False Economy - Alan Beattie [69]
In fact, so ephemeral are intellectual fashions in this particular field that there was a vogue in the 1980s for arguing the exact opposite. Dozens of business books argued that capitalism actually worked better when imbued with "Asian values"—generally defined as an attachment to social and economic solidarity (as opposed to destructive individualism), as manifested in long-term relationships between governments, investors, and producers (as opposed to the promiscuous free-for-all of Western capitalism). Such rationalizations died off somewhat in the aftermath of the 1997-1998 Asian financial and economic crisis, in which it turned out that some of those "long-term relationships" had also been distinctly dysfunctional.
Having lost rather a large number of bouts, the "Religions determine growth" thesis has nonetheless been hauled out of semiretirement for another shot at the title, this time taking a swing at Muslim (rather than Catholic) beliefs. On the face of it, there is much more promising material to work with in Islam than Papism. Does the Koran not ban usury—the lending of money at interest, an essential element of any modern market economy? Are Muslim countries in the Middle East not a byword for economic stagnation, living off oil earnings rather than producing goods and services? Is the Islamic addiction to accepting fate rather than trying to make something of oneself not so entrenched that the resigned shrug of "Inshallah" ("God willing") routinely accompanies the making of plans and promises in the Middle East?
In truth, while there are some ways in which the theology of Islam seems unsupportive for growth, it has little to do with an intrinsic an-ticommercial bias, and even less to do with the alleged prohibition of usury. More likely, it happens that some societies that adopted Islam proved to be resistant to change and reform, largely for other reasons. And one or two aspects of Islamic religious dogma that were in fact initially advantageous to economic growth failed to adapt and became a hindrance.
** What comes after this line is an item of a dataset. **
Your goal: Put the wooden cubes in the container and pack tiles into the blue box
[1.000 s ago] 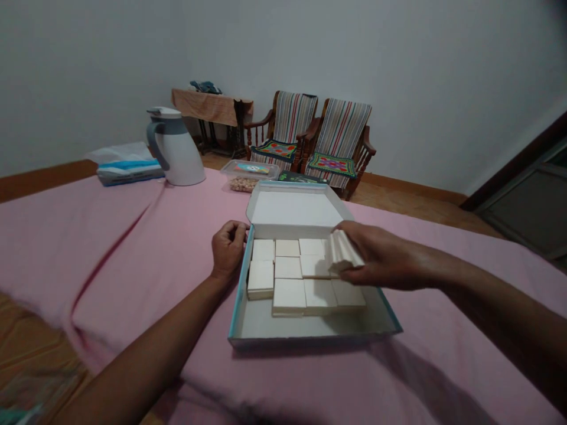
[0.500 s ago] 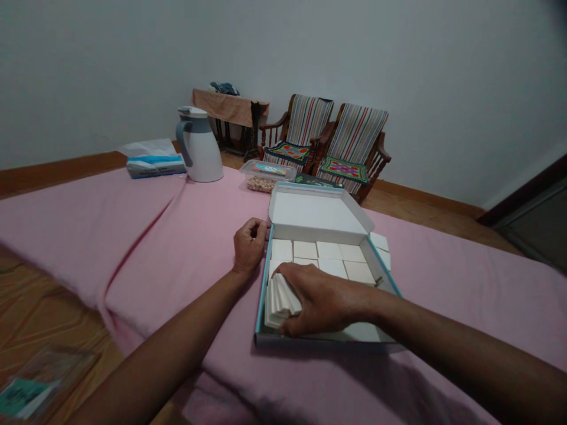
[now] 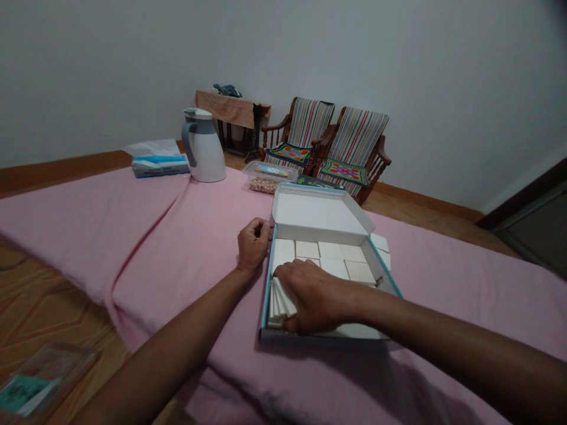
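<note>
My right hand [image 3: 316, 298] reaches into an open box [image 3: 263, 304] with pale blue edges. Its fingers and thumb are closed around a stack of white cards [image 3: 281, 302], whose edges fan slightly in the front left corner. Behind that hand, more white cards [image 3: 334, 268] lie in rows of piles inside the box. The raised lid [image 3: 321, 211] leans away at the back. Just outside the box's left wall, my left hand [image 3: 252, 243] rests on the pink cloth in a loose fist, with nothing visible in it. Its fingertips are partly hidden.
On the pink cloth [image 3: 195, 236] stand a white jug [image 3: 208, 150], a tissue pack [image 3: 160, 165] and a clear tub of nuts [image 3: 263, 186]. More white cards [image 3: 381, 251] lie right of the box. Two wooden chairs [image 3: 354, 136] stand beyond.
My right hand has pressed the stack of cards a little lower into the front left corner of the box. The left hand keeps its place beside the box. The view has shifted slightly.
</note>
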Motion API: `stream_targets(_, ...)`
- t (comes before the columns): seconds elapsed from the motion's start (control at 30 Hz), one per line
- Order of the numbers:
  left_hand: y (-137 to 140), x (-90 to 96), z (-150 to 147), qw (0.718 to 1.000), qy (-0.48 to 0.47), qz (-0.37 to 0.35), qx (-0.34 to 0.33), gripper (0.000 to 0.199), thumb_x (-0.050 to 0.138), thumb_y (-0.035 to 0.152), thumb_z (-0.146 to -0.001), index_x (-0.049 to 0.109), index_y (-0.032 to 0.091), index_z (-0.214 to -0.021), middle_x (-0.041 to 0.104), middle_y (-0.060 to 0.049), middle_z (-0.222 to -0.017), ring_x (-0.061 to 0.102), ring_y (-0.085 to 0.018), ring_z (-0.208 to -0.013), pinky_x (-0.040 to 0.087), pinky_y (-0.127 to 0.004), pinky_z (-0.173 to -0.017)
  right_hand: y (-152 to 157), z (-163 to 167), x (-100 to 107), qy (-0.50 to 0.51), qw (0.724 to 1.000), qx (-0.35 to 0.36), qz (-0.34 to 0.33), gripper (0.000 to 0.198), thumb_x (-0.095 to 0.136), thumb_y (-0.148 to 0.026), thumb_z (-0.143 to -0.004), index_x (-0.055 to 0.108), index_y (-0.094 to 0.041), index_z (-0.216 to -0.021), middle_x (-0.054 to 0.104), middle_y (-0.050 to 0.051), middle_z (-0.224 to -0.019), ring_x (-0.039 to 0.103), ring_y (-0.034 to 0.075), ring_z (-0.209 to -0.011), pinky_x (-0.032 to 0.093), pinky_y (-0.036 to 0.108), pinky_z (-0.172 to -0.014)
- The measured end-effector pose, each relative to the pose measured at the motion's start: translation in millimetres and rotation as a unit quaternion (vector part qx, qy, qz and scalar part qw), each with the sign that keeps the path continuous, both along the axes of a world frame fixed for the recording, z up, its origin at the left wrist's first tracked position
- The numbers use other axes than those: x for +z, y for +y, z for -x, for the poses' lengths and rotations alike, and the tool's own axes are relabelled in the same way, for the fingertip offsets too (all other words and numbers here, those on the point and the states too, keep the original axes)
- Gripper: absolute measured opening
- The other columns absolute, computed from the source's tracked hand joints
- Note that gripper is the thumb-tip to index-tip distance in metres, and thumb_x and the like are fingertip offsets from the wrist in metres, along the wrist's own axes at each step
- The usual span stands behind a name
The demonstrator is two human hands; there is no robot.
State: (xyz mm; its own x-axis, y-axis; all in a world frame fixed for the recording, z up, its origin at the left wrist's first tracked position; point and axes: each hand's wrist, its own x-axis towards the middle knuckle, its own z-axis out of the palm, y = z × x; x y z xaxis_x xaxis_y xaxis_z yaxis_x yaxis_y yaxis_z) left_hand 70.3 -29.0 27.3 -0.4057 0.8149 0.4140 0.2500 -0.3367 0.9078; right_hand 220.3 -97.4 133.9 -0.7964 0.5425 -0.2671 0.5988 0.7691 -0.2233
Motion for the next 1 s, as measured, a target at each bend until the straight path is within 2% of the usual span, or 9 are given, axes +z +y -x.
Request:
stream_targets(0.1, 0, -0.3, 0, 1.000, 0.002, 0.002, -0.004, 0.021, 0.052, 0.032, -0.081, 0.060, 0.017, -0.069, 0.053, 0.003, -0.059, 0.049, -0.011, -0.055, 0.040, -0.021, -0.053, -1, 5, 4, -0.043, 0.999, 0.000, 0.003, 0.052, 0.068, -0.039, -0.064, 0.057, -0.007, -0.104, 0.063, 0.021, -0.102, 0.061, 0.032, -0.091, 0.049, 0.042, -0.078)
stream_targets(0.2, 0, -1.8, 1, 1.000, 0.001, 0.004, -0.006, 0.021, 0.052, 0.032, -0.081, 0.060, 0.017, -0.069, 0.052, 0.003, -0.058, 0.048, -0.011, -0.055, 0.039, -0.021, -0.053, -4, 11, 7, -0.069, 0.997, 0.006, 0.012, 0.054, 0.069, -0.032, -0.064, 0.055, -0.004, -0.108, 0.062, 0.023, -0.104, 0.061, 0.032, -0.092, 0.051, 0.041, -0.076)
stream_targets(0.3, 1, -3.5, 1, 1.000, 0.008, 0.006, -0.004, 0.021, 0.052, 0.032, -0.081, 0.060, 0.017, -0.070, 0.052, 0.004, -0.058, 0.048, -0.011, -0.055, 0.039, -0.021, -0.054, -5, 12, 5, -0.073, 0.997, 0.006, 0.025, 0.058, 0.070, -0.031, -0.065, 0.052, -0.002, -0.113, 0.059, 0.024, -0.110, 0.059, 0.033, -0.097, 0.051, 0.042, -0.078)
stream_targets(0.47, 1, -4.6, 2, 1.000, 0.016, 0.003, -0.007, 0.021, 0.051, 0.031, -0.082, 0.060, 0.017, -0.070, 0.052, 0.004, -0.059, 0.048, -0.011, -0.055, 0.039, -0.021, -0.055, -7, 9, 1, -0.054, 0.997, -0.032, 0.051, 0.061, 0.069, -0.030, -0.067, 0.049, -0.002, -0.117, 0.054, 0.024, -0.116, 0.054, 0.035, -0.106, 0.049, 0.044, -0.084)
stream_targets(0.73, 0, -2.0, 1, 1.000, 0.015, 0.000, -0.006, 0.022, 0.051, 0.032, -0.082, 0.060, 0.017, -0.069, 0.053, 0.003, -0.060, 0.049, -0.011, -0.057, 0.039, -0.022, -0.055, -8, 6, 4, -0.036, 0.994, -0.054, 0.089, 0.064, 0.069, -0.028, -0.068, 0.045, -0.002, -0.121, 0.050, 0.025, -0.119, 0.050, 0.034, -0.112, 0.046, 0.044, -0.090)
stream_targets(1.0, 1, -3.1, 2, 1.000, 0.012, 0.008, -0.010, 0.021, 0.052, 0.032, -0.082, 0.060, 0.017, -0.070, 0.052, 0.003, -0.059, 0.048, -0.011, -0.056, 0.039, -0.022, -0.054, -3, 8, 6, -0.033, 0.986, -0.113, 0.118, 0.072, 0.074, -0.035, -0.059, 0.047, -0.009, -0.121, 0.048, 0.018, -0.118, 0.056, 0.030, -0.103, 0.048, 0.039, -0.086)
First, let's address the recent past. There has been simply no tendency for Islamic societies to grow less quickly than others over the past half-century. This result was established by Marcus Noland of the Peterson Institute for International Economics, one of Washington's most respected think tanks, in a study published in 2003. His paper provoked a cacophony of yelps of surprise among fellow economists but no convincing refutation. Indonesia and Malaysia, for example, have been relatively successful. And when Noland looked at countries with both Islamic and other religious communities, such as Ghana—a good way of isolating the specific influence of religion on growth—he found no evidence that Muslims were doing badly. If anything, Islam appears to be good for growth.
So why did they not do better before the twentieth century? Historically, the underperformance of Islam begins in the twelfth and thirteenth centuries. The religion was founded in the seventh century, in some ways an attempt to purify and unite the "religions of the book"—Christianity and Judaism. It spread and rose very rapidly, filling the space left by the implosion of the Roman empire.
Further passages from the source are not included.